By:
Chuck Woods (352) 392-1773 x 281
WASHINGTON, D.C.—A team of scientists and two faculty members from the University of Florida’s Institute of Food and Agricultural Sciences will receive 1996 Honor Awards from the U.S. Department of Agriculture during ceremonies in Washington, D.C. on June 11.
The Honor Awards, which are the federal agency’s highest recognition for outstanding contributions to agriculture and the consumer, will be presented to the UF/IFAS faculty by U.S. Secretary for Agriculture Dan Glickman and broadcast live via satellite at l:00 p.m.
Marjorie Hoy, Eminent Scholar and the Davies, Fischer and Eckes Professor of Biological Control, will be honored for outstanding research on biocontrol of pests and pioneering work developing and releasing the world’s first genetically altered predator mite using recombinant DNA methods.
Norman Nesheim, professor and extension pesticide information coordinator, will be honored for outstanding leadership in developing educational programs to protect agricultural workers and the environment from pesticides.
The third Honor Award will be presented to a team of UF/IFAS scientists for outstanding biotechnology research and development of the first lettuce cultivar with resistance to an environmentally compatible herbicide that eliminates the need for expensive mechanical weed removal.
The research team includes: Robert Ferl, professor and assistant director of the UF’s Interdisciplinary Center for Biotechnology Research; Daniel Cantliffe, chair of the UF/IFAS Department of Horticultural Sciences; Russell Nagata, associate professor at the UF/IFAS Everglades Agricultural Research and Education Center in Belle Glade; Joan Dusky associate professor at the Belle Glade Center; Thomas Bewick, associate professor in the horticultural sciences department, and Antonio Torres, a visiting scientist from Empresa Brasileira de Pesquisa Agropecuaria (EMBRAPA) in Brazil.
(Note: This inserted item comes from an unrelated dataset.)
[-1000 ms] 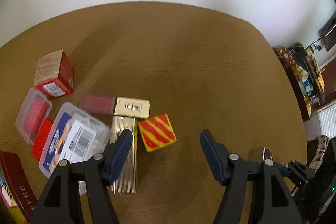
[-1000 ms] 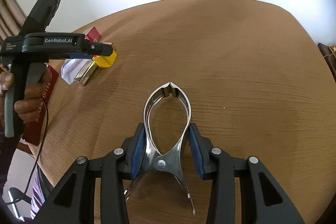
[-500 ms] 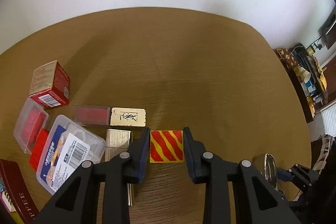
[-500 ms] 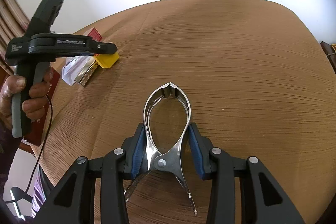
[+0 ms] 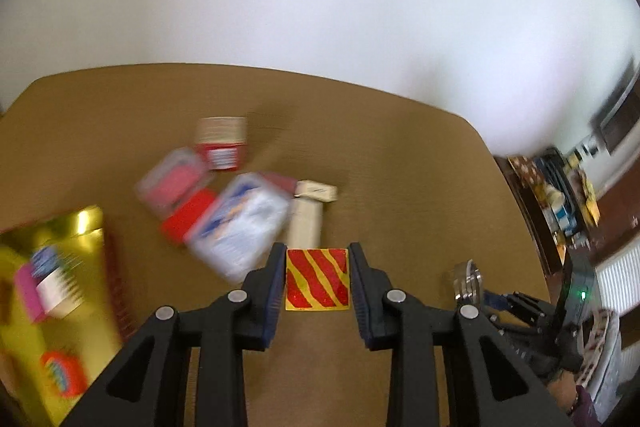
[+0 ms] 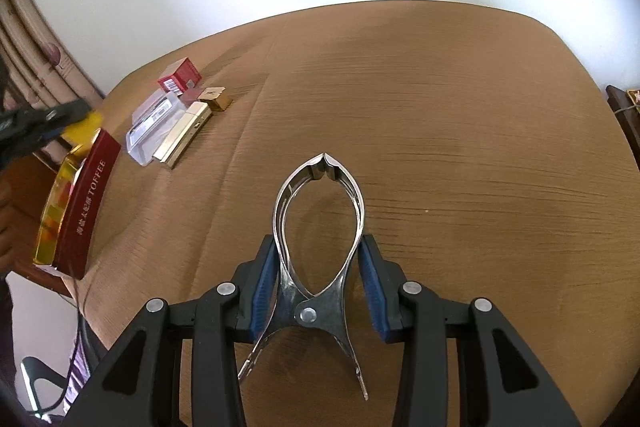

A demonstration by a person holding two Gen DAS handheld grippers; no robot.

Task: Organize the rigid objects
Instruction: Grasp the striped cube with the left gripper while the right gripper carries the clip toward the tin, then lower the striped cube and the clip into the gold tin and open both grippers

In research that will revolutionize weed control in lettuce and other crops, the UF/IFAS team of scientists developed the nation’s first lettuce variety that is completely resistant to a popular and effective herbicide, glyphosate. The new herbicide-resistant lettuce variety is expected to boost Florida lettuce production and literally save the state’s struggling lettuce industry from going out of business.
The genetically engineered lettuce variety will allow growers to control weeds with an environmentally friendly herbicide — saving growers up to $750 per acre now being spent to mechanically remove weeds from fields. The United States is the world’s largest lettuce producer but weed control has been the most serious obstacle to production. Until now, glyphosate could not be used to control weeds in this crop because the lettuce would be damaged or destroyed by the chemical.
Nesheim has developed an effective national extension education program to train employers and some 2 million farm workers on the new federal Worker Protection Standard for Agricultural Pesticides. The complex standard requires agricultural employers to provide certain protections to employees who apply pesticides to crops and work in the fields where they have been applied.
To deliver the worker protection standard message, the U.S. Environmental Protection Agency and the USDA Extension Service asked Nesheim to develop an educational program to inform agricultural employers about the standard and the kinds of protections they must provide their employees. Nesheim, supported by more than $250,000 in USDA and EPA grants, was selected to lead the national extension education program because of Florida’s unique agricultural environment where more than 150,000 farm workers are needed to produce highly perishable fruit, vegetable and foliage crops.
Hoy developed highly effective integrated pest management programs (IPM) to control pests on almonds, grapes and walnuts in California, saving growers millions of dollars in pesticide costs. In Florida, she developed an effective method to control the troublesome citrus leafminer which found its way into Florida in 1992. She introduced a tiny parasitic wasp to control the leafminer, providing up to 99 percent control of the pest.
She recently became the world’s first scientist to field test a genetically altered arthropod (an invertebrate animal with segmented bodies and jointed limbs). She added genetic markers to a tiny predator mite to identify this beneficial mite and measure its effectiveness as a biocontrol agent against a troublesome spider mite (which is a major pest on strawberries and ornamentals).
In March 1996, after rearing more than 150 generations in the laboratory to assure safety, she released almost 2,000 transgenic predator mites at a secured area on the UF campus. The release, approved by the USDA, set an important legal precedent for future government regulation of biotechnology research.